> [Your goal]: Using the records below, write out again exactly the lines that begin at the line containing "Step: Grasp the" and end at the line containing "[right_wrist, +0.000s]", and no other lines.

> [Supplied data]:

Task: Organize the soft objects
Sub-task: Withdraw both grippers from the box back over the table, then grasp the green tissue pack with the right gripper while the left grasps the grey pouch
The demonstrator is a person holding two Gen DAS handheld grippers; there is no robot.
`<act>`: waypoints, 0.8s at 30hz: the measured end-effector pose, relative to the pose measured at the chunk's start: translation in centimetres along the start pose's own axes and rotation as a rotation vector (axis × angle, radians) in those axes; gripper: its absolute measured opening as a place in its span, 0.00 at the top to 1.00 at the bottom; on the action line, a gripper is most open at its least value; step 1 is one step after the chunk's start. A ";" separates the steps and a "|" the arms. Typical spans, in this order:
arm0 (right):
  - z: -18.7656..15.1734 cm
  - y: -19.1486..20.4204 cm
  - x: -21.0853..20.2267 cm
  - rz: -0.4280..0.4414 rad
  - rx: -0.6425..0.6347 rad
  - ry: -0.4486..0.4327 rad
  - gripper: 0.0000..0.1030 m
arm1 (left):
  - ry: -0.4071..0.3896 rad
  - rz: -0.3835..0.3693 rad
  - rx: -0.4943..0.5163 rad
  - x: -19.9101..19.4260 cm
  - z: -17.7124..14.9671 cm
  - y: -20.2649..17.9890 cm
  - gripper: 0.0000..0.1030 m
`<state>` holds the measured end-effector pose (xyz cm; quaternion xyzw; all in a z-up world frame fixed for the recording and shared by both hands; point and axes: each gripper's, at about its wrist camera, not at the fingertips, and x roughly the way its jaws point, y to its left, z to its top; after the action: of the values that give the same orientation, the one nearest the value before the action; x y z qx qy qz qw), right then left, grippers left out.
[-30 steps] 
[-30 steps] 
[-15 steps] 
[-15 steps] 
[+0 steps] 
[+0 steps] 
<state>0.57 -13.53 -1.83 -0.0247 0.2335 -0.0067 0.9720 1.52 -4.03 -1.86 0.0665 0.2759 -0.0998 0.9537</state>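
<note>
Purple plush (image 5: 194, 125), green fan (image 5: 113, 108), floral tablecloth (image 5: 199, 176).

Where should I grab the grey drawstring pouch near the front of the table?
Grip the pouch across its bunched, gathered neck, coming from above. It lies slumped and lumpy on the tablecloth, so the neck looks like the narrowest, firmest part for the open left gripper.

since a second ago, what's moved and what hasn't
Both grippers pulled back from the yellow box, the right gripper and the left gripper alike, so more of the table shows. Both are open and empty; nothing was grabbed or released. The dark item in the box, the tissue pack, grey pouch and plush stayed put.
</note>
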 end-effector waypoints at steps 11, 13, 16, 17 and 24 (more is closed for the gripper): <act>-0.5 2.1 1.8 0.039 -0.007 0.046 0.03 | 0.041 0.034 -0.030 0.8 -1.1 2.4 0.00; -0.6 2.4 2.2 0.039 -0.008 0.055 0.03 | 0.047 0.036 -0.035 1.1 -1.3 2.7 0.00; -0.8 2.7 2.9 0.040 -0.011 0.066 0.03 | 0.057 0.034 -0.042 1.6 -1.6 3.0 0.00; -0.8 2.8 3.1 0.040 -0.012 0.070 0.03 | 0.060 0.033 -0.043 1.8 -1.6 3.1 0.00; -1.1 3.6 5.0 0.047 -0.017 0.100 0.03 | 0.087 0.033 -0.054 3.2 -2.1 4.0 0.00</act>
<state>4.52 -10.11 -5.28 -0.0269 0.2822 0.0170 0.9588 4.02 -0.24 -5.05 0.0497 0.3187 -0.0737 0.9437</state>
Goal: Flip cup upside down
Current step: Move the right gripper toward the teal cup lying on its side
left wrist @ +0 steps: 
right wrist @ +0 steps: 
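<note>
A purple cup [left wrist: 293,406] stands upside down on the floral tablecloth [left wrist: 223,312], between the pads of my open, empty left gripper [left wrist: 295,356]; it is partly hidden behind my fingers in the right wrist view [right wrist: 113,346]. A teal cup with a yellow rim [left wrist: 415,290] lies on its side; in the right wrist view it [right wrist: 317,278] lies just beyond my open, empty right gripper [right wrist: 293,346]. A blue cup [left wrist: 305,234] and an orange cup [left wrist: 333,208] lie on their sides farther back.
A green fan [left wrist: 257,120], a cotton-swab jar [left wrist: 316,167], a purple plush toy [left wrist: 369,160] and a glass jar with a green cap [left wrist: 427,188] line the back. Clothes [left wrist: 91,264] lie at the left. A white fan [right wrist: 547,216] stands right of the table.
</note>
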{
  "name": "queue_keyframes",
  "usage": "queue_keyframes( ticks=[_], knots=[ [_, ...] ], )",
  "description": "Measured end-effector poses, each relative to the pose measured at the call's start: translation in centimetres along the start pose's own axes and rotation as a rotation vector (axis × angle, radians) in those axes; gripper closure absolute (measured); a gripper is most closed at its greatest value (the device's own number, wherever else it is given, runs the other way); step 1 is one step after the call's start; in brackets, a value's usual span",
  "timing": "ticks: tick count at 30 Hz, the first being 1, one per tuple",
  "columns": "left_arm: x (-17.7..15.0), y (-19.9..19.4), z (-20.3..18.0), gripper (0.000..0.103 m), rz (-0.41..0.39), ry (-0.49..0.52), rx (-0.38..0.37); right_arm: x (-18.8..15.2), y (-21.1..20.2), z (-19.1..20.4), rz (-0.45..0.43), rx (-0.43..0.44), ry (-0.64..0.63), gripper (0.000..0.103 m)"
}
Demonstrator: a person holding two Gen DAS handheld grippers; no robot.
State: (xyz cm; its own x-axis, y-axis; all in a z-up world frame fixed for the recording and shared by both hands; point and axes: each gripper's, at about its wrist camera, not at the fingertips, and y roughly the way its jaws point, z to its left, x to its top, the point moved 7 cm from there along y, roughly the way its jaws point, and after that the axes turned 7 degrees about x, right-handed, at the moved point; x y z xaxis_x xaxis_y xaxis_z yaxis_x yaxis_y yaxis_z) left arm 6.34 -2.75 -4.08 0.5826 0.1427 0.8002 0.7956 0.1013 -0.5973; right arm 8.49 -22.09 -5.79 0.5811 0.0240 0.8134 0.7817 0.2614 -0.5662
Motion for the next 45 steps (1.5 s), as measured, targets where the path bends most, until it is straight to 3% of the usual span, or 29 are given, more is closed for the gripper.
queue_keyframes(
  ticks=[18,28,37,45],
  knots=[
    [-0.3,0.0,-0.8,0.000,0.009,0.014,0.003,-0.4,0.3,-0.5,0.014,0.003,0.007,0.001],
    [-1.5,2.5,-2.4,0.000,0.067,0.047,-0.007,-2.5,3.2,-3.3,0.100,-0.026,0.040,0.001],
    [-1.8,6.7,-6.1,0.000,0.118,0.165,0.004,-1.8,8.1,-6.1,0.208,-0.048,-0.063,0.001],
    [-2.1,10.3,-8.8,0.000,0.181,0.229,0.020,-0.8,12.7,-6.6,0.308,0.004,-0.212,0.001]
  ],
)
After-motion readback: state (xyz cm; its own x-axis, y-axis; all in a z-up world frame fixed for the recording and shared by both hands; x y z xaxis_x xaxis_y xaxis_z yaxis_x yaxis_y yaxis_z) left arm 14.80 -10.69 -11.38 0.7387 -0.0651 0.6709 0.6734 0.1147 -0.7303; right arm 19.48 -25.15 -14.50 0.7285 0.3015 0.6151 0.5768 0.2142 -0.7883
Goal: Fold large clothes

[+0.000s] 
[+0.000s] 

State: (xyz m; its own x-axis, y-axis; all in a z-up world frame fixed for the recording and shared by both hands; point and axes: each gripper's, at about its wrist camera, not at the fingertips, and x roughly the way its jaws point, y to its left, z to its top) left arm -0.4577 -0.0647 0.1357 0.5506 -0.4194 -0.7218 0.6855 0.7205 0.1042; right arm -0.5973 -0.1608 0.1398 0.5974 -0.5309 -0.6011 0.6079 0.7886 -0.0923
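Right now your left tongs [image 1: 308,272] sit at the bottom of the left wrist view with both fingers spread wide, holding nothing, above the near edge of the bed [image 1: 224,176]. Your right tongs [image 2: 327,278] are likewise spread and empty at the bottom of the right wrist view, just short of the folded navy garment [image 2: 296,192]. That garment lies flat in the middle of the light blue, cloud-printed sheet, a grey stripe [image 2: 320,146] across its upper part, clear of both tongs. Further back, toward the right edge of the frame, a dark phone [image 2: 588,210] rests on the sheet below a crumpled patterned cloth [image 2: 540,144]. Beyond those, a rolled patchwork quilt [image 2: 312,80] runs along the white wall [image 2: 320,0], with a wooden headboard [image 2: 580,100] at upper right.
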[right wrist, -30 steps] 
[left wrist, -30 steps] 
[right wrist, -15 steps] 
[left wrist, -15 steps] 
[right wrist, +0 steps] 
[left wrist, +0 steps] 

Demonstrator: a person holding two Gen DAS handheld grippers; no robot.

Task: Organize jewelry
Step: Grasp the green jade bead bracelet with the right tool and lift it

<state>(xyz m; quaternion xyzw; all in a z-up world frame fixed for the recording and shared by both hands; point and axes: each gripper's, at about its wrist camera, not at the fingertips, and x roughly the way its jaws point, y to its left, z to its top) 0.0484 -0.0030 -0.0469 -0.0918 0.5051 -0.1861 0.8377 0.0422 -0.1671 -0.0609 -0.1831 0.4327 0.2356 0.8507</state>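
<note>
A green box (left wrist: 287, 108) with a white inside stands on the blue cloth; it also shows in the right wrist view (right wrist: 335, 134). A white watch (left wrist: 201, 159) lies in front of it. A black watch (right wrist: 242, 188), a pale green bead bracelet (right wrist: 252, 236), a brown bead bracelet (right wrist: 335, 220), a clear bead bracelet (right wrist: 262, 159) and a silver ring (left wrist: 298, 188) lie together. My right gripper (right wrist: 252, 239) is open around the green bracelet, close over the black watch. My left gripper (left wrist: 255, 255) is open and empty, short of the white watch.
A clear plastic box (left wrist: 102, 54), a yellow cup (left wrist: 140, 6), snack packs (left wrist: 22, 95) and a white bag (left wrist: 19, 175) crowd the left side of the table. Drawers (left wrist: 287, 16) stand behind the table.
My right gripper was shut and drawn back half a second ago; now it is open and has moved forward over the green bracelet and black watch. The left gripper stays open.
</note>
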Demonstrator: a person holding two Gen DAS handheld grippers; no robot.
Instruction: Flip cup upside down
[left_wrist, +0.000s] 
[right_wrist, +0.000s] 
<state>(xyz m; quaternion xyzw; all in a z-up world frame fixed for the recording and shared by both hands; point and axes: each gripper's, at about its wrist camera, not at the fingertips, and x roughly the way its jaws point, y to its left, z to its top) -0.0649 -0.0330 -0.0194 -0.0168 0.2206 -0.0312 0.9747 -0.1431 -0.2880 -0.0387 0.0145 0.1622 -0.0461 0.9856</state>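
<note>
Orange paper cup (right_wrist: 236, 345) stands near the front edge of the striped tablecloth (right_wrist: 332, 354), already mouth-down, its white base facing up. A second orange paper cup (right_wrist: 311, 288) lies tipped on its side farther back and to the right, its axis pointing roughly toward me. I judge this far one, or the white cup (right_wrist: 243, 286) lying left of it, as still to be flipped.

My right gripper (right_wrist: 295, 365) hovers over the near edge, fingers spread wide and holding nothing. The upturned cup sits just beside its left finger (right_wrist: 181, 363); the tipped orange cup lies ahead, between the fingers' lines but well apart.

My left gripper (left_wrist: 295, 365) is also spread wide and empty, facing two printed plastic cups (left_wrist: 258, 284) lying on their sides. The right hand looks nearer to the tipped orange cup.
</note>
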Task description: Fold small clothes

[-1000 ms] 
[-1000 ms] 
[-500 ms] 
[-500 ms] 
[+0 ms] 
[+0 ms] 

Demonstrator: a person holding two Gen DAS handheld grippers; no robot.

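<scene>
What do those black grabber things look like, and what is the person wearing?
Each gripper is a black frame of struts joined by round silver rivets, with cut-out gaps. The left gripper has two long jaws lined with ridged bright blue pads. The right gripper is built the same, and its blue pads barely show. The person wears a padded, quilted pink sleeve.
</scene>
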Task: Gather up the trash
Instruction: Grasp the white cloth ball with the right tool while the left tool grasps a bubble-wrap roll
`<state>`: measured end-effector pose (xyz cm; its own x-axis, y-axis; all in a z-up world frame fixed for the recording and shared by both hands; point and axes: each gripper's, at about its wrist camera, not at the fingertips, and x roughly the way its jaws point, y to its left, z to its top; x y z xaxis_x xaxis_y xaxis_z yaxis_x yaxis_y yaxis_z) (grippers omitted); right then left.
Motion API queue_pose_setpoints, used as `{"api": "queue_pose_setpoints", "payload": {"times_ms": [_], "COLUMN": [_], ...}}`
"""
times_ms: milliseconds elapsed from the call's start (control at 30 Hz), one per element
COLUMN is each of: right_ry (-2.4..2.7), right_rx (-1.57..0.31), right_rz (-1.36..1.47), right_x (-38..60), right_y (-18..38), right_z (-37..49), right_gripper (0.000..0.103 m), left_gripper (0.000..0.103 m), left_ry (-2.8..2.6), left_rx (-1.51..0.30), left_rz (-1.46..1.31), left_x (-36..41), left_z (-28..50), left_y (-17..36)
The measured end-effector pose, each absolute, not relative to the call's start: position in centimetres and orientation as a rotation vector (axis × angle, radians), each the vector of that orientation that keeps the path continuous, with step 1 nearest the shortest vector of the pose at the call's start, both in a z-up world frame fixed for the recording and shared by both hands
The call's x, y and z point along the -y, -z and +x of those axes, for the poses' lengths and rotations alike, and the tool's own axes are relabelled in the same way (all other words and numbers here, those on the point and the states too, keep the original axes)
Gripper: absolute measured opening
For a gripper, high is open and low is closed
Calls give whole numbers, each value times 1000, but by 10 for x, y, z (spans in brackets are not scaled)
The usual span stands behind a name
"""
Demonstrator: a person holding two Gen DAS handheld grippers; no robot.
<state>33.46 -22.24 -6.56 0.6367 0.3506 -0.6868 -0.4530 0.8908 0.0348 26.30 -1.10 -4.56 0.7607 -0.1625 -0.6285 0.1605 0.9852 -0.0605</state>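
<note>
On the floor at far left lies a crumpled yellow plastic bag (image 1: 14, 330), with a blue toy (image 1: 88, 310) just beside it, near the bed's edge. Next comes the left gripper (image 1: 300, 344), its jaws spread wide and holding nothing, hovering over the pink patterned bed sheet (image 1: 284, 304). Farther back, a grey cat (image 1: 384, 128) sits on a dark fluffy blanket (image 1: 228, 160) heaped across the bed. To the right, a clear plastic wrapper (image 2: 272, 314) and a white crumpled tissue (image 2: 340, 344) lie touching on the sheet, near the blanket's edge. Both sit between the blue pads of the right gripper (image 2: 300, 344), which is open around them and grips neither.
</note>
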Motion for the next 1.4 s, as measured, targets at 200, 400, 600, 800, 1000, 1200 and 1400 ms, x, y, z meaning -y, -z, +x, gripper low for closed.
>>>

> [Answer below]:
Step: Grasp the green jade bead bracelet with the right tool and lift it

<state>(xyz m; quaternion xyzw; all in a z-up world frame fixed for the recording and shared by both hands; point and axes: each gripper's, at about its wrist camera, not at the fingertips, and x roughly the way its jaws point, y to its left, z to its top) 0.0484 -0.0030 -0.0469 -0.0918 0.5051 -0.1861 0.8377 0.0422 -0.1671 -0.0609 -0.1831 0.4327 0.2356 0.8507</state>
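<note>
A green box (left wrist: 287, 108) with a white inside stands on the blue cloth; it also shows in the right wrist view (right wrist: 335, 134). A white watch (left wrist: 201, 159) lies in front of it. A black watch (right wrist: 242, 188), a pale green bead bracelet (right wrist: 252, 236), a brown bead bracelet (right wrist: 335, 220), a clear bead bracelet (right wrist: 262, 159) and a silver ring (left wrist: 298, 188) lie together. My right gripper (right wrist: 252, 239) is open around the green bracelet, close over the black watch. My left gripper (left wrist: 255, 255) is open and empty, short of the white watch.
A clear plastic box (left wrist: 102, 54), a yellow cup (left wrist: 140, 6), snack packs (left wrist: 22, 95) and a white bag (left wrist: 19, 175) crowd the left side of the table. Drawers (left wrist: 287, 16) stand behind the table.
My right gripper was shut and drawn back half a second ago; now it is open and has moved forward over the green bracelet and black watch. The left gripper stays open.
</note>
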Demonstrator: a person holding two Gen DAS handheld grippers; no robot.
Instruction: Flip cup upside down
[left_wrist, +0.000s] 
[right_wrist, +0.000s] 

Now the exercise is finished.